Glory Chidalu also narrated how she entered a bus the previous week and everyone on the bus was scared because the driver was overspeeding. She further narrated how a blind girl in the bus was shouting and telling the driver to slow down which caused an argument between them. Later, it was discovered she was ill.
With these kinds of occurrences and several more, it is worrisome how many more accidents will occur before the school authorities do something about it.
Statistics On Road Accidents
According to statistics derived from the World Health Organisation, it is stated that approximately 1.3 million people around the world die annually as a result of road traffic crashes, leaving between 20 to 50 million people with non-fatal injuries.
Going further, the young is stated to be particularly vulnerable on the world roads and road traffic injuries are the leading cause of deaths for children and young adults aged between 5 and 29 years old.
Young men under 25 years are more likely to be involved in road crashes than women, with 73% of all road traffic deaths occurring among young men at that age.
Finally, it was clearly stated that 93% of the world’s fatalities on the roads occur in low and middle-income countries even though these countries have approximately 60% of the world’s vehicles.
From the data above, which states that road accidents claim a lot of lives yearly occurring mostly in low and middle-income countries, Nigeria included, one would think that the authorities would take extra caution to prevent future occurrences but sadly this is not the case.
In an interview with the Head of the Mass Communication Department, Professor Chinwe Uzorchukwu, she said: “There is serious recklessness among the drivers especially the tricycle and shuttle drivers and I want to attribute that to the fact they are coming from outside, registered in the university but they are here to make their money and so they believe it’s survival of the fittest and tend to outwit other drivers.”
“They go to any length including even trying to throw off students or even cause accidents on the road.
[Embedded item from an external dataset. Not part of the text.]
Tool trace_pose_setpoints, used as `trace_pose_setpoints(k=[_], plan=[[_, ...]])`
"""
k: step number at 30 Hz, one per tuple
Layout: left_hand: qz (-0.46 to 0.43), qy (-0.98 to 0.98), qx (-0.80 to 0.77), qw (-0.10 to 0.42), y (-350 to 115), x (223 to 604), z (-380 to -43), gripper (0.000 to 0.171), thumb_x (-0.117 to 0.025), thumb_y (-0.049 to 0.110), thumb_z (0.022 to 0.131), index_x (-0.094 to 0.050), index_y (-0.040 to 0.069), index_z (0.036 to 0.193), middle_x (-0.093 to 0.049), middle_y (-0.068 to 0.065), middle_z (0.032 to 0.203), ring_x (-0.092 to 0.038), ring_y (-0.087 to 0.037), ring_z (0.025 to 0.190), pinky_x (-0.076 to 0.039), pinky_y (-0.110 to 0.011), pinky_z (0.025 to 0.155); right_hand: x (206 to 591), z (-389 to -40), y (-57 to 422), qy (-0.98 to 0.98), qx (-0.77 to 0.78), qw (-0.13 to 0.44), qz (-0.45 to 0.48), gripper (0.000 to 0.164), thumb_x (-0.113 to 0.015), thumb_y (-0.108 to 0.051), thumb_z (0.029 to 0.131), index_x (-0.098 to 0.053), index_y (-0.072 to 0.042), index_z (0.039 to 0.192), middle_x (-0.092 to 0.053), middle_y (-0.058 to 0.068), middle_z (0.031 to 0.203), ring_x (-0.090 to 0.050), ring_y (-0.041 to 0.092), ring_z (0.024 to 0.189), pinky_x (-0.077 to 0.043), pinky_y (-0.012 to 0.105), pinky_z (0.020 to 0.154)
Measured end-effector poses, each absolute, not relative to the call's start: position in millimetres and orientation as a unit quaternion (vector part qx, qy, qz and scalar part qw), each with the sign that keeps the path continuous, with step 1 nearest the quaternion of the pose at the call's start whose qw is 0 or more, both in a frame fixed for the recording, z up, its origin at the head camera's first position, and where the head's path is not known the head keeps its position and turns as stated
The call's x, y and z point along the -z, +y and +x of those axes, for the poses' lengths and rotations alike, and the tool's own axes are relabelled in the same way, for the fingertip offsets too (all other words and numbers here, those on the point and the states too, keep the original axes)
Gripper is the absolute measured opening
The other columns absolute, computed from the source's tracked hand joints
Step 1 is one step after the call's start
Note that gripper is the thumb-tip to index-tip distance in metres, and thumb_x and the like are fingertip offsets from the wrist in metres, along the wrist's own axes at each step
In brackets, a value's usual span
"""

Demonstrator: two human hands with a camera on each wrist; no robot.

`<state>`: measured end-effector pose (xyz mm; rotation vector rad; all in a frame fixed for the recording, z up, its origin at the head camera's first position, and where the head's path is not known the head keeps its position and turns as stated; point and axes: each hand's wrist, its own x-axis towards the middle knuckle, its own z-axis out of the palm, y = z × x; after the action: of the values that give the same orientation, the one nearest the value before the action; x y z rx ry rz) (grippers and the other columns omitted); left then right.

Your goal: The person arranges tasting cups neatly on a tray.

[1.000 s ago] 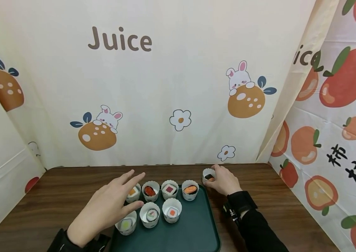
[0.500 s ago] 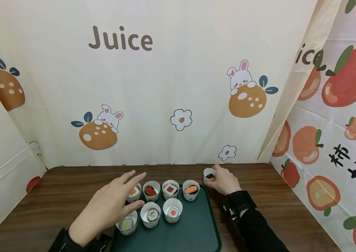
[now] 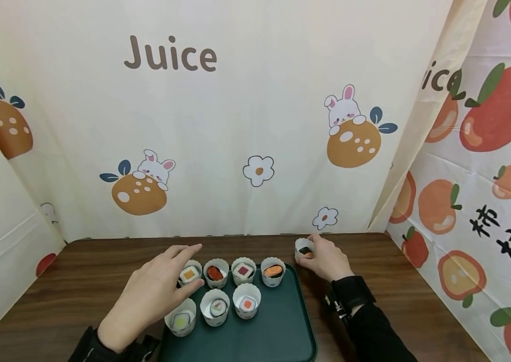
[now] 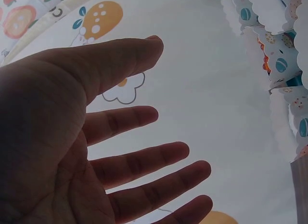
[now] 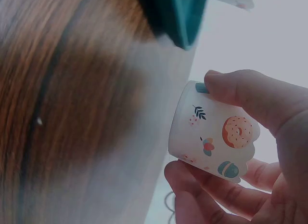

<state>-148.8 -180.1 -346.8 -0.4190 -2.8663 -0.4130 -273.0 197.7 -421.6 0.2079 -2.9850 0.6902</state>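
At the back right corner of the tray, my right hand [image 3: 325,257] pinches a white scalloped paper cup [image 3: 302,247] between thumb and fingers. A dark-and-orange sushi piece [image 3: 306,252] shows partly inside it. The right wrist view shows doughnut and leaf prints on the held paper cup [image 5: 214,132]. My left hand [image 3: 156,286], fingers extended, hovers around the left cups on the tray, holding nothing. In the left wrist view its palm [image 4: 57,137] faces the camera with fingers spread. Nearest to it are a cup of yellow-topped sushi [image 3: 189,273] and one with green-centred sushi [image 3: 181,318].
The dark green tray [image 3: 282,327] carries several paper cups in two rows, among them one with orange-topped sushi [image 3: 273,271] and one with red-topped sushi [image 3: 216,274]. A brown wooden table [image 3: 359,256] lies beneath. Printed curtains [image 3: 255,110] hang behind and at both sides.
My right hand and its cup have shifted slightly to the right. My left hand has drawn back a little to the left, uncovering more of the yellow-topped sushi.
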Motion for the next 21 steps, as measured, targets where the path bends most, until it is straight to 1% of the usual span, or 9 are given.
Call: trace_pose_setpoints(k=[4, 9, 11, 12, 17, 21], plan=[[-0.147, -0.972, 0.141, 0.113, -180, 347, -149, 0.071, -0.089, 0.038, 0.088, -0.062, 0.018, 0.15, -0.069, -0.014, 0.139, -0.074, -0.032, 0.112, -0.065, -0.048, 0.071, 414, -266, 199, -0.969, -0.234, 0.04, 0.075, 0.066, -0.084, -0.039, 0.091, -0.06, -0.004, 0.142, -0.073, 0.014, 0.123, -0.07, 0.027, 0.092, -0.057, 0.045, 0.071], [-0.149, -0.971, 0.144, 0.118, -179, 347, -149, 0.069, -0.089, 0.038, 0.088, -0.062, 0.018, 0.149, -0.07, -0.013, 0.137, -0.074, -0.03, 0.11, -0.065, -0.045, 0.07, 406, -253, 200, -0.96, -0.26, 0.053, 0.089, 0.069, -0.084, -0.036, 0.093, -0.057, -0.001, 0.146, -0.071, 0.018, 0.132, -0.072, 0.03, 0.108, -0.06, 0.049, 0.082], [-0.148, -0.971, 0.146, 0.121, -178, 347, -149, 0.068, -0.089, 0.037, 0.088, -0.063, 0.019, 0.148, -0.071, -0.012, 0.136, -0.074, -0.029, 0.107, -0.064, -0.043, 0.068, 402, -246, 199, -0.956, -0.269, 0.063, 0.099, 0.067, -0.083, -0.034, 0.094, -0.057, -0.001, 0.145, -0.071, 0.019, 0.132, -0.071, 0.031, 0.11, -0.061, 0.049, 0.084], [-0.148, -0.97, 0.148, 0.123, -178, 346, -148, 0.068, -0.089, 0.037, 0.088, -0.063, 0.019, 0.148, -0.071, -0.011, 0.136, -0.074, -0.029, 0.107, -0.064, -0.043, 0.067, 401, -243, 199, -0.954, -0.274, 0.067, 0.103, 0.066, -0.084, -0.033, 0.094, -0.057, -0.001, 0.145, -0.071, 0.019, 0.131, -0.071, 0.03, 0.109, -0.061, 0.048, 0.084], [-0.145, -0.969, 0.157, 0.121, -174, 345, -147, 0.065, -0.089, 0.035, 0.089, -0.064, 0.02, 0.147, -0.071, -0.012, 0.136, -0.075, -0.03, 0.106, -0.065, -0.045, 0.069, 392, -226, 194, -0.945, -0.294, 0.08, 0.12, 0.059, -0.086, -0.03, 0.092, -0.059, -0.007, 0.14, -0.073, 0.011, 0.119, -0.067, 0.02, 0.094, -0.057, 0.037, 0.075], [-0.144, -0.968, 0.162, 0.123, -170, 344, -146, 0.063, -0.088, 0.034, 0.09, -0.064, 0.02, 0.146, -0.071, -0.011, 0.136, -0.075, -0.031, 0.107, -0.065, -0.047, 0.071, 384, -211, 191, -0.941, -0.298, 0.089, 0.135, 0.06, -0.087, -0.029, 0.091, -0.06, -0.008, 0.139, -0.072, 0.008, 0.117, -0.066, 0.015, 0.093, -0.055, 0.034, 0.074]])
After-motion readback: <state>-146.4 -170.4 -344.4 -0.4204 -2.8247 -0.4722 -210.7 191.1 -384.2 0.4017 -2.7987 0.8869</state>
Most times, they block the main road and will be picking passengers because they don’t want another driver to pick.”
She compared this situation to that of the University of Ibadan where she did her post-graduate program and commented that they had a taxi stand and the taxis have routes they ply which removed the competition among them thereby creating some level of orderliness.
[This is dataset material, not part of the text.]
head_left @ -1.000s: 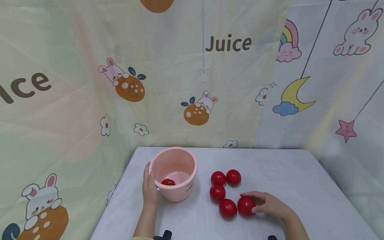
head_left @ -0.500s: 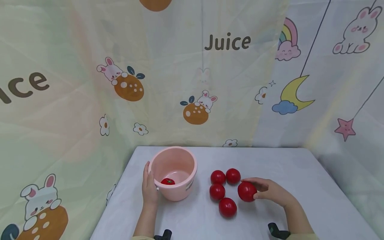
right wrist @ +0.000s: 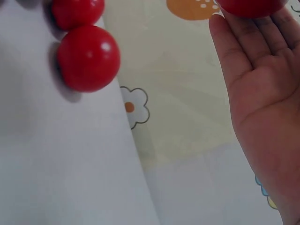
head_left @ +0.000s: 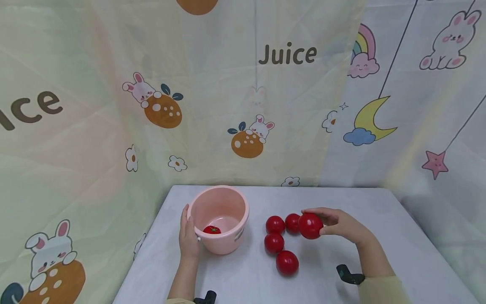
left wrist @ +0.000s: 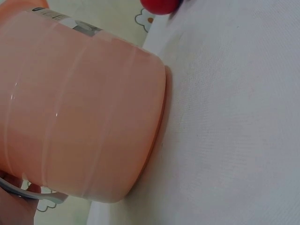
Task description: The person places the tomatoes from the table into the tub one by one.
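Note:
A pink bucket (head_left: 224, 245) stands on the table at the left, with a red tomato with a green top (head_left: 211, 229) lying inside. My left hand (head_left: 188, 240) holds the bucket by its left side, fingers along the outer wall near the rim. In the left wrist view, a bit of that hand (left wrist: 16, 206) shows by the bucket's grey handle (left wrist: 35, 192). My right hand (head_left: 341, 223) grips a smooth red tomato (head_left: 310, 226) between fingers and thumb, raised above the table. In the right wrist view this tomato (right wrist: 253, 5) is cut off at the top edge.
Several more red tomatoes sit between bucket and right hand: one in front (head_left: 287, 263), one behind it (head_left: 274, 243), and others farther back (head_left: 275, 224). The white table (head_left: 243, 283) ends at a printed cloth backdrop (head_left: 205, 169). Black straps show at both wrists.
My right hand has lifted a tomato from beside the front one and carried it away from me, up near the back tomatoes. The left hand and bucket have stayed put.

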The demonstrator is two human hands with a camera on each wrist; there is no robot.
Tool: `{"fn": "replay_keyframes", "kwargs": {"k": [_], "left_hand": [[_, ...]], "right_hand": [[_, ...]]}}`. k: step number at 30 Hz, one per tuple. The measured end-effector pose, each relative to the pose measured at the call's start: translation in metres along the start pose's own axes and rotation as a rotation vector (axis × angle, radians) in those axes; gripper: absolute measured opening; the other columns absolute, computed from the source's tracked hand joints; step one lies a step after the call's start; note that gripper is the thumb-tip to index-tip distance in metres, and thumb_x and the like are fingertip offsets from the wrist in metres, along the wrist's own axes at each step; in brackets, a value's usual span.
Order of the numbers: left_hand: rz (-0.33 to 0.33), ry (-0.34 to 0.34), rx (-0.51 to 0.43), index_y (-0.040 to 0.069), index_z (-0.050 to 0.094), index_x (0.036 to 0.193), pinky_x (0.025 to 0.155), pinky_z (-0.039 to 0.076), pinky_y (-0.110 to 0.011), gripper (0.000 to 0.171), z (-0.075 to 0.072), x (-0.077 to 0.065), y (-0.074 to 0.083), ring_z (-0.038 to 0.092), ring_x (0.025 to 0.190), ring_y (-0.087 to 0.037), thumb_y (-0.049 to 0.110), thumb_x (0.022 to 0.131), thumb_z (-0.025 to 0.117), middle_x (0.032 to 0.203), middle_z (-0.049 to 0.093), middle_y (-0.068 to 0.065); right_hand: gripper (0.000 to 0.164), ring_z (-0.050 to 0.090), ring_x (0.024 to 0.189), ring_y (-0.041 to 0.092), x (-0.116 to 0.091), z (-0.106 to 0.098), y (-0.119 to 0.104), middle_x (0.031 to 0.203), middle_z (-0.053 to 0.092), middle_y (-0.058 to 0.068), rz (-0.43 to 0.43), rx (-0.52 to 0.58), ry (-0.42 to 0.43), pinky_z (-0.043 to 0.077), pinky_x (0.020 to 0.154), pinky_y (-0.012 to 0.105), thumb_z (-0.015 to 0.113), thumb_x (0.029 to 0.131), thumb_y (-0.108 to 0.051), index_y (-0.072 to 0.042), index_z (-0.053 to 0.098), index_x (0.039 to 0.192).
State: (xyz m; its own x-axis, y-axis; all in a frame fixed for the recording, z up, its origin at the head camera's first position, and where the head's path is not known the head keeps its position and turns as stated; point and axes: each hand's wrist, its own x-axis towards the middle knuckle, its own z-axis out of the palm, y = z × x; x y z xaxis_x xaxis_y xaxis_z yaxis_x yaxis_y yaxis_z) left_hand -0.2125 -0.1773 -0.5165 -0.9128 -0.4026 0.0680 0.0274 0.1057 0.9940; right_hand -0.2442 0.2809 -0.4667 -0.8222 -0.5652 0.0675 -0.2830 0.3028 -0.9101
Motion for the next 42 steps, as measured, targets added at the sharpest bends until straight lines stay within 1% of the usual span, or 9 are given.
{"fn": "replay_keyframes", "kwargs": {"k": [6, 8, 12, 18, 21, 23, 26, 35, 42], "left_hand": [[-0.004, 0.003, -0.001, 0.056, 0.023, 0.148, 0.113, 0.037, -0.057, 0.047, 0.0, 0.0, 0.0, 0.03, 0.149, -0.015, 0.05, 0.103, 0.037, 0.157, 0.032, 0.022], [-0.001, 0.003, -0.003, 0.056, 0.023, 0.148, 0.112, 0.038, -0.057, 0.047, 0.001, 0.0, 0.0, 0.03, 0.148, -0.015, 0.049, 0.103, 0.038, 0.157, 0.033, 0.021], [0.002, 0.001, -0.013, 0.057, 0.024, 0.148, 0.112, 0.038, -0.057, 0.047, 0.0, 0.0, 0.001, 0.03, 0.148, -0.015, 0.047, 0.104, 0.039, 0.156, 0.033, 0.022], [-0.003, -0.005, -0.025, 0.057, 0.024, 0.147, 0.113, 0.038, -0.055, 0.047, -0.002, -0.001, 0.001, 0.03, 0.148, -0.013, 0.051, 0.103, 0.038, 0.156, 0.032, 0.024], [-0.001, -0.005, -0.027, 0.056, 0.024, 0.148, 0.113, 0.038, -0.055, 0.047, -0.002, 0.0, -0.001, 0.029, 0.148, -0.012, 0.053, 0.103, 0.038, 0.156, 0.032, 0.025], [-0.002, -0.004, -0.026, 0.056, 0.024, 0.148, 0.114, 0.037, -0.055, 0.047, -0.003, 0.0, -0.002, 0.029, 0.149, -0.012, 0.053, 0.102, 0.038, 0.156, 0.032, 0.025], [0.003, -0.004, -0.02, 0.057, 0.024, 0.147, 0.114, 0.037, -0.054, 0.047, -0.004, 0.001, -0.003, 0.029, 0.149, -0.012, 0.054, 0.102, 0.037, 0.156, 0.031, 0.025], [0.012, 0.004, -0.019, 0.056, 0.024, 0.148, 0.112, 0.039, -0.057, 0.047, -0.004, 0.002, -0.001, 0.03, 0.148, -0.014, 0.051, 0.103, 0.038, 0.156, 0.033, 0.023], [-0.005, -0.011, -0.033, 0.056, 0.024, 0.148, 0.11, 0.041, -0.056, 0.048, -0.001, 0.002, 0.0, 0.031, 0.147, -0.013, 0.051, 0.102, 0.04, 0.156, 0.033, 0.023]], "right_hand": [[0.064, 0.059, 0.117, 0.009, 0.012, -0.005, -0.009, 0.137, 0.059, 0.001, -0.012, -0.003, -0.005, 0.06, 0.085, 0.038, 0.077, 0.082, -0.018, -0.018, 0.054, 0.141], [0.064, 0.06, 0.117, 0.009, 0.018, -0.007, -0.011, 0.137, 0.058, 0.001, -0.03, -0.01, -0.005, 0.06, 0.085, 0.038, 0.077, 0.082, -0.018, -0.018, 0.054, 0.141], [0.065, 0.061, 0.118, 0.015, 0.033, -0.01, -0.022, 0.138, 0.058, 0.005, -0.064, -0.012, -0.006, 0.06, 0.085, 0.038, 0.077, 0.082, -0.018, -0.019, 0.053, 0.142], [0.065, 0.057, 0.121, 0.03, 0.057, -0.013, -0.044, 0.14, 0.055, 0.009, -0.067, -0.025, -0.035, 0.06, 0.084, 0.039, 0.078, 0.081, -0.02, -0.021, 0.054, 0.141], [0.065, 0.055, 0.122, 0.035, 0.068, -0.012, -0.051, 0.14, 0.054, 0.009, -0.062, -0.018, -0.047, 0.06, 0.084, 0.04, 0.079, 0.08, -0.021, -0.022, 0.055, 0.14], [0.066, 0.054, 0.123, 0.036, 0.074, -0.009, -0.054, 0.14, 0.054, 0.011, -0.056, -0.004, -0.061, 0.06, 0.084, 0.041, 0.08, 0.079, -0.021, -0.021, 0.055, 0.14], [0.066, 0.054, 0.124, 0.035, 0.083, -0.003, -0.057, 0.139, 0.055, 0.01, -0.035, 0.012, -0.079, 0.059, 0.085, 0.042, 0.081, 0.079, -0.022, -0.022, 0.055, 0.14], [0.061, 0.055, 0.124, 0.03, 0.112, 0.019, -0.063, 0.139, 0.058, 0.003, -0.077, 0.021, -0.129, 0.059, 0.088, 0.042, 0.079, 0.082, -0.024, -0.025, 0.057, 0.139], [0.059, 0.055, 0.125, 0.029, 0.133, 0.033, -0.067, 0.138, 0.059, 0.001, -0.061, 0.039, -0.178, 0.058, 0.089, 0.043, 0.079, 0.082, -0.025, -0.027, 0.058, 0.137]]}}
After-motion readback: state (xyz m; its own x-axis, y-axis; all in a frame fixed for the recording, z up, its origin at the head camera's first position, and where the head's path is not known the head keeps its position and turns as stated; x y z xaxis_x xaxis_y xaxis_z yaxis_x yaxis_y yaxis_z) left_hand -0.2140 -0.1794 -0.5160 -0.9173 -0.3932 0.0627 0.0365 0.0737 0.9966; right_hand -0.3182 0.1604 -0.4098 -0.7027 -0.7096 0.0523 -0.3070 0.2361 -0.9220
Proferring solutions to the issue, she said: “The transport unit of the university must stand up to their responsibilities, they should have rules guiding the operations of these drivers in the university and if anybody flunks the rule, such a person should be punished.”
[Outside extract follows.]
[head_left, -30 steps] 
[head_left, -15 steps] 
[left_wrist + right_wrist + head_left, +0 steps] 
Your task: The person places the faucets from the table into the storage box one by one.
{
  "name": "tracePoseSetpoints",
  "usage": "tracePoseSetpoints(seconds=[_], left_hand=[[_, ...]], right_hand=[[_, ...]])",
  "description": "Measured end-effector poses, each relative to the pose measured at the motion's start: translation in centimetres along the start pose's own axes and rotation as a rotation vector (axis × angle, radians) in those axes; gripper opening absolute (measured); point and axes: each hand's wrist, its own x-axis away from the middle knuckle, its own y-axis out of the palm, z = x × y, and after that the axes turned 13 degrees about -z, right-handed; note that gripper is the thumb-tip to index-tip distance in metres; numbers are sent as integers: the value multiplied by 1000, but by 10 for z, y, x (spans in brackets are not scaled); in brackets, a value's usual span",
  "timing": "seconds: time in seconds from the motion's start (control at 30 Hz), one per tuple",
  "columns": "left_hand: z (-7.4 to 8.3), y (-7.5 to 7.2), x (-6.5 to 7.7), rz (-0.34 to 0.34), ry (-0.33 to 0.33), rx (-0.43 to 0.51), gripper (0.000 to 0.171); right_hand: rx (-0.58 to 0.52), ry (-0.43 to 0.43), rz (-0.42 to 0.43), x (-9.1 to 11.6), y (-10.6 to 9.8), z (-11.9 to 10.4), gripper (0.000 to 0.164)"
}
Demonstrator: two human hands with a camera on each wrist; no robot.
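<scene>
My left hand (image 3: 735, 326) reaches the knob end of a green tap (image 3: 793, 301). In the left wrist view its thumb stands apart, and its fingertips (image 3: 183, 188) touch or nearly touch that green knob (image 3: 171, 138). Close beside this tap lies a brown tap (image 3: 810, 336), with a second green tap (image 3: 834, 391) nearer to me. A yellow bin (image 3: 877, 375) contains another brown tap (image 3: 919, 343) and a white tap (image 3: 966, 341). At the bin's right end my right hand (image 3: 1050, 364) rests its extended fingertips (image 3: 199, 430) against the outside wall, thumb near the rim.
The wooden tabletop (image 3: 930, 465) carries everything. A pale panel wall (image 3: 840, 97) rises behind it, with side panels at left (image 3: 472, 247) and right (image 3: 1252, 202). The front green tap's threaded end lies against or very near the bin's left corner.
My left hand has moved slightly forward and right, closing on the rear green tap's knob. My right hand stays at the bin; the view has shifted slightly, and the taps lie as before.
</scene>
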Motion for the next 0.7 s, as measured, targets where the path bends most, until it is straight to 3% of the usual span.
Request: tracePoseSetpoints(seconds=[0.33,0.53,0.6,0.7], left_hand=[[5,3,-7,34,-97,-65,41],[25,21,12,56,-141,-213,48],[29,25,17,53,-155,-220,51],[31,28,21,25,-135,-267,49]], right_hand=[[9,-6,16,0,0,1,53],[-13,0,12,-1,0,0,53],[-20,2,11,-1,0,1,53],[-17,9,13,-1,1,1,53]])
She continued by stating that the porous nature of Unizik is a major challenge to achieving that, as they don’t know who comes in or out of the universities.
She concluded by saying that she believes the university can go the extra mile to provide vehicles that will ply the school, as an income-generating revenue for them and in that way, they can control the drivers.
However, in an interview with a Keke driver within the school, he debunked the notion that all drivers drove recklessly, attributing overspeeding to newcomers who were unaware of the speed limit within the school as the people in charge of transportation only collect money from them without enlightening them.
He ended by admonishing the transport unit to properly control these drivers and stated that a driver on seeing a fellow driver over speeding should caution him rather than compete with him as drivers tend to adhere to themselves.
After receiving the view of the people, it is without doubt that careless driving is a major problem in the school and calls for the authorities’ intervention in restoring orderliness among drivers.